Today, an estimated 3.8 million Americans (age 12 and older) report misusing prescription painkillers and 2 million meet the criteria for an addiction to painkillers.[3] When opiate-based painkillers are taken in a different way than prescribed by a doctor, such as more times in a day or more pills at a time, people experience euphoria in addition to pain relief.

Feelings of euphoria make the pills highly addictive. When a person experiences the intense feelings of pleasure from opiate misuse, his brain learns to crave the large influx of pleasure chemicals. Over time, he loses his ability to feel happiness or pleasure without the drug, because pleasure receptors in the brain now need the higher levels of the chemicals to produce such feelings.

When someone with an addiction or dependence on opiate-based painkillers stops using,he experiences withdrawal symptoms.
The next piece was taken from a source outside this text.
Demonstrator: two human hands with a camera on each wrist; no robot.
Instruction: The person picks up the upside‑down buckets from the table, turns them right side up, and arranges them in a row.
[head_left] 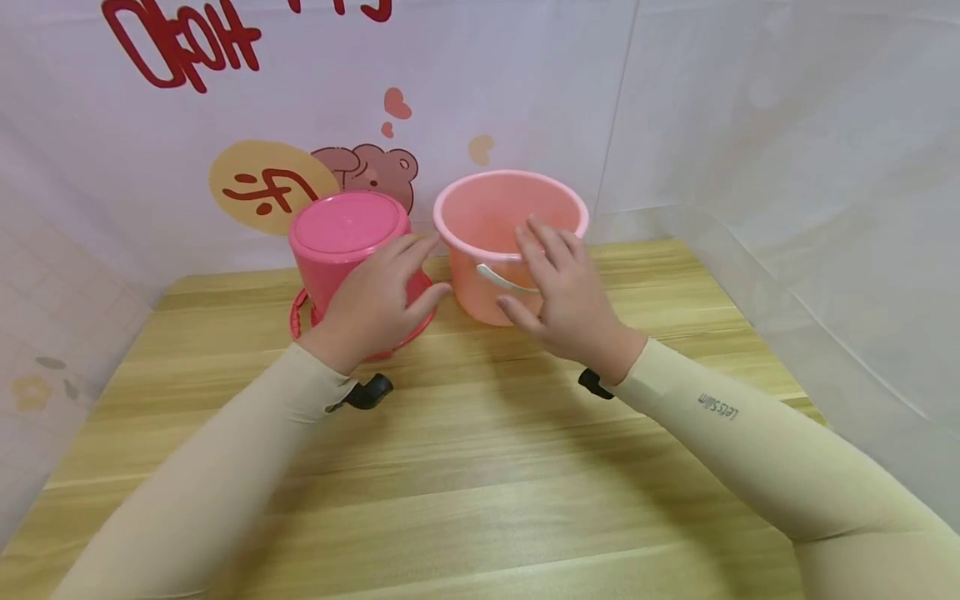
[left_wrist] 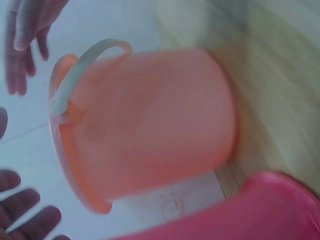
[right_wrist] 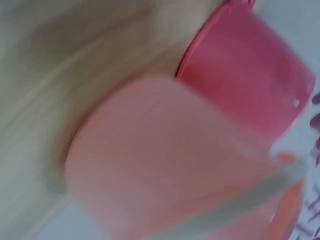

Professional detoxification at a treatment facility eases these symptoms. It’s especially important to have medical supervision when withdrawing from opiates, because the withdrawal process brings on serious symptoms. Without intervention, a person may choose to keep taking opiates just to avoid the uncomfortable symptoms. Many people experience cramping, muscle aches, sweating and feelings of anxiety during the process along with other symptoms.

There are several FDA-approved medications used during detox. Some therapies target the same receptors used by addictive drugs, while others target the symptoms of discomfort that withdrawal can cause. The process might take days to complete, but when it’s over, people will have the ability to concentrate and work hard in therapy, so they can change their behavior in the future.Medically supervised withdrawal offers patients medications that ease symptoms, including Clonidine, which eases the majority of symptoms. Patients also may be treated with Suboxone (a combination of buprenorphine and naloxone).[4]

Physical Symptoms of Withdrawal

The detoxification process is important because it sets a person up for successful treatment. During detox, drug use stops and the body naturally flushes out the toxins and chemicals built up while using drugs. As part of withdrawal, patients may experience the following symptoms:

  • Depression
  • Anxiety
  • Vomiting
  • Cramping
  • Diarrhea
  • Migraines
  • Night sweats

Fear of pain keeps some people away from the help that leads them to sobriety, but detox is necessary to help the body heal.

Some programs promise a quicker detox, providing patients with sedation and a quick injection of drugs to flush opiates from their body. The National Institute on Drug Abuse suggests this form of withdrawal isn’t easier than standard therapies, and the procedure is dangerous, because some sedated people vomit and choke on the fluid. Anesthesia also causes medical complications in some people. Rapid detox is risky and better avoided. The best type of withdrawal treatment incorporates medicinal and supportive care and allows the patient’s body to adjust to not having drugs.[5]

Possible Complications

People going through a standard detox program for painkillers are at low risk for serious complications. Staff closely monitor their progress and intervene if any complications occur. The one complication people commonly experience is relapse. Prescription painkillers are powerful, and strong cravings affect patients long after the detox process is over. If people do relapse after detox, they’re at risk for accidental overdose, which can lead to serious injury or death. Overdose occurs more often after detox because during the process an addict’s body becomes less tolerant of the drug. So, if a person suddenly starts taking opiates again and doesn’t adjust the dose accordingly, the body is overwhelmed.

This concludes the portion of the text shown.